Would you restate, exactly as they appear, the lines from the one containing "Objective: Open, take" through the end of the data below?

Data below>

....

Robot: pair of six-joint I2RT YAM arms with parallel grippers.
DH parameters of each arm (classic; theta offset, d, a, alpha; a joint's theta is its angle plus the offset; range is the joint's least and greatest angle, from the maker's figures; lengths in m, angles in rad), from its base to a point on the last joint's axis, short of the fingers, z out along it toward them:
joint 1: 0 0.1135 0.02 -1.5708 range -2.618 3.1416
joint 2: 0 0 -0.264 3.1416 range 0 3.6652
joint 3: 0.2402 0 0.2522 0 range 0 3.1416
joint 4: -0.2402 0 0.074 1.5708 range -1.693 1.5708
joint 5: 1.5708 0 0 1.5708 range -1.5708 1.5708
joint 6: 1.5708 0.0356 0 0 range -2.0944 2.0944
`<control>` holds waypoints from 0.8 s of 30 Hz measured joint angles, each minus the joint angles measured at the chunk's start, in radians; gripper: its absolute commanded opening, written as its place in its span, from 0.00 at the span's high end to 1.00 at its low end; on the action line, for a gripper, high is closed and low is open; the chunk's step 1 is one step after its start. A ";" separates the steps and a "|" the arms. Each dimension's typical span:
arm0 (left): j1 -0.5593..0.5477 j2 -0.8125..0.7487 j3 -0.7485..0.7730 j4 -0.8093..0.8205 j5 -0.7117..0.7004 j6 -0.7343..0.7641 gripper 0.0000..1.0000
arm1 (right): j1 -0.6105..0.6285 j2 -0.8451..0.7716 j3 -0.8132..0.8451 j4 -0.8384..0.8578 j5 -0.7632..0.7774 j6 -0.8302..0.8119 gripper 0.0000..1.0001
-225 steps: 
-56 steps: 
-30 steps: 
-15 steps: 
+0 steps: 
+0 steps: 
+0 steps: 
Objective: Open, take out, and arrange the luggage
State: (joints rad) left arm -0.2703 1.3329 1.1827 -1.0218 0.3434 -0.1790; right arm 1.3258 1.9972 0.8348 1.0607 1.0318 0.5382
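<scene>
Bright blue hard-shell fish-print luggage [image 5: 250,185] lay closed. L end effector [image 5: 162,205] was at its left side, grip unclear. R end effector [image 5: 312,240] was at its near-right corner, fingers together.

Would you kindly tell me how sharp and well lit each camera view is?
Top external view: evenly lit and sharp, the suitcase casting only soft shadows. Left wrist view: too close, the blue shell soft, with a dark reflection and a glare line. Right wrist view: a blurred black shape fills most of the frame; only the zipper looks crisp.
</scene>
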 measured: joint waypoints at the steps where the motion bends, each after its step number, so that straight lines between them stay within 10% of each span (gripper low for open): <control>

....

Response to the task>
Objective: Open, take out, and arrange the luggage
State: (joints rad) left arm -0.2703 1.3329 1.1827 -1.0218 0.3434 -0.1790; right arm 1.3258 1.9972 0.8348 1.0607 1.0318 0.5382
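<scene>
Bright blue hard-shell fish-print luggage [image 5: 250,185] lay closed. L end effector [image 5: 162,205] was at its left side, grip unclear. R end effector [image 5: 312,240] was at its near-right corner, fingers together.

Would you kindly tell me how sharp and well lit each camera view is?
Top external view: evenly lit and sharp, the suitcase casting only soft shadows. Left wrist view: too close, the blue shell soft, with a dark reflection and a glare line. Right wrist view: a blurred black shape fills most of the frame; only the zipper looks crisp.
</scene>
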 measured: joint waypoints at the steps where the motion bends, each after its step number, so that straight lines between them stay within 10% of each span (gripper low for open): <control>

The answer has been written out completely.